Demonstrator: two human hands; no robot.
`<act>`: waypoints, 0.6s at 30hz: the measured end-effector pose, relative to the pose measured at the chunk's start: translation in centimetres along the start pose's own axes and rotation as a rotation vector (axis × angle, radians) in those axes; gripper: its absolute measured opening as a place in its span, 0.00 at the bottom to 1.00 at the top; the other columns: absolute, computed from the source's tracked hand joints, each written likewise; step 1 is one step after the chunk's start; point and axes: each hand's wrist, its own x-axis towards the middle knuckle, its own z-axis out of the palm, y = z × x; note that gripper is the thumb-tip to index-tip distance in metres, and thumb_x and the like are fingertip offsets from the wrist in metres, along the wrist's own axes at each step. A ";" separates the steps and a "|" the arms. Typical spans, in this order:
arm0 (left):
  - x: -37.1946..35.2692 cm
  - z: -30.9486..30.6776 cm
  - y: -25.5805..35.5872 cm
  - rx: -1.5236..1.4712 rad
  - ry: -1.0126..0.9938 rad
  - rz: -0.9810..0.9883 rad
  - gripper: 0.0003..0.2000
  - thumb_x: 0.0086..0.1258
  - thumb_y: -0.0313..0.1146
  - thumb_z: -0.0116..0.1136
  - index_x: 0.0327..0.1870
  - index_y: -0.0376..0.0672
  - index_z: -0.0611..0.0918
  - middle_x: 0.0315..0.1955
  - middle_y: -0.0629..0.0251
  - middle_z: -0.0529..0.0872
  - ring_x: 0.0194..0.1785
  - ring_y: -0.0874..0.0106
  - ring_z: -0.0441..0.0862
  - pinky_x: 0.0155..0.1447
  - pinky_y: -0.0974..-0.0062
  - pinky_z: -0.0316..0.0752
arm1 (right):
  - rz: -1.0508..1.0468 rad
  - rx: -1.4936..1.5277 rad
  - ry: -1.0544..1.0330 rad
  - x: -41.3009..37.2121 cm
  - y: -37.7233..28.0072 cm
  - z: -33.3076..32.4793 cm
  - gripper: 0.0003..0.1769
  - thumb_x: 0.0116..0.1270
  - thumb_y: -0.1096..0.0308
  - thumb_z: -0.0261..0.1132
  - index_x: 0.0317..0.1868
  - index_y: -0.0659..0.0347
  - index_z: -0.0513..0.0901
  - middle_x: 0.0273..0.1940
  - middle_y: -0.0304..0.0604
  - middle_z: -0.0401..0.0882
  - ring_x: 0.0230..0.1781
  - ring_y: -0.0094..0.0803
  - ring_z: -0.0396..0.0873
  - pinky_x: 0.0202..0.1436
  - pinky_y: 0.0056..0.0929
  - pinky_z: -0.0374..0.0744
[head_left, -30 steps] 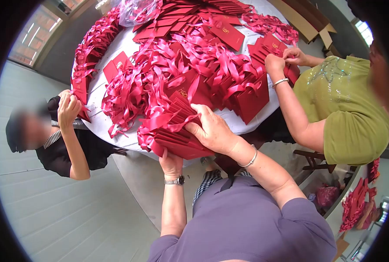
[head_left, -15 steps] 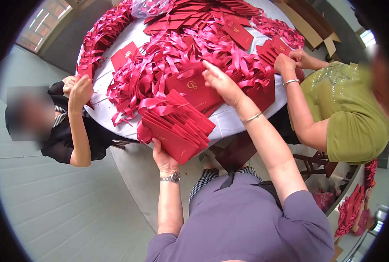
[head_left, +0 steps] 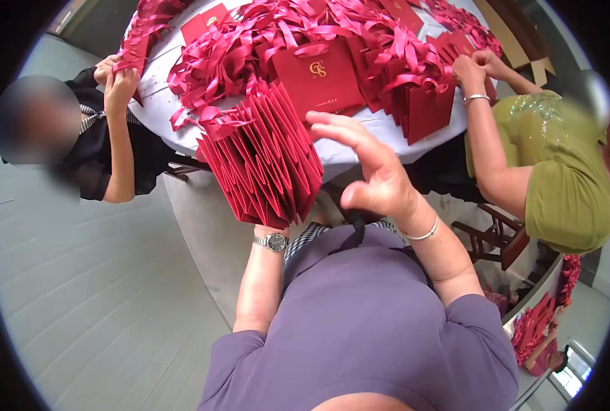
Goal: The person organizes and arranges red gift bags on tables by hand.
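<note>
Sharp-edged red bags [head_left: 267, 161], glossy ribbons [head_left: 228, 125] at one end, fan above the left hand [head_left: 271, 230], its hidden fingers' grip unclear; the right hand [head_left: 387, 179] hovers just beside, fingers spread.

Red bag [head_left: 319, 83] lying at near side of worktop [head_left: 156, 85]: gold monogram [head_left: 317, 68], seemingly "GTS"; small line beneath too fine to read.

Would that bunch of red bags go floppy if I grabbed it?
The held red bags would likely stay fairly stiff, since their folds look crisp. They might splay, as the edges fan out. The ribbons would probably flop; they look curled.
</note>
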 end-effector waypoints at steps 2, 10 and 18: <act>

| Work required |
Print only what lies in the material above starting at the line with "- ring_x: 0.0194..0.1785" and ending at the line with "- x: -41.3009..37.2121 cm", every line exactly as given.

| Exercise response |
  - ring_x: 0.0194..0.1785
  - ring_y: -0.0874..0.0106
  - ring_z: -0.0441..0.0862
  - pinky_x: 0.0155..0.1447
  - pinky_y: -0.0974..-0.0062
  - pinky_z: -0.0316..0.0752
arm1 (right):
  - rz: -1.0508..1.0468 rad
  - rx: -1.4936..1.5277 rad
  - ry: -1.0544..1.0330 rad
  - x: -41.3009..37.2121 cm

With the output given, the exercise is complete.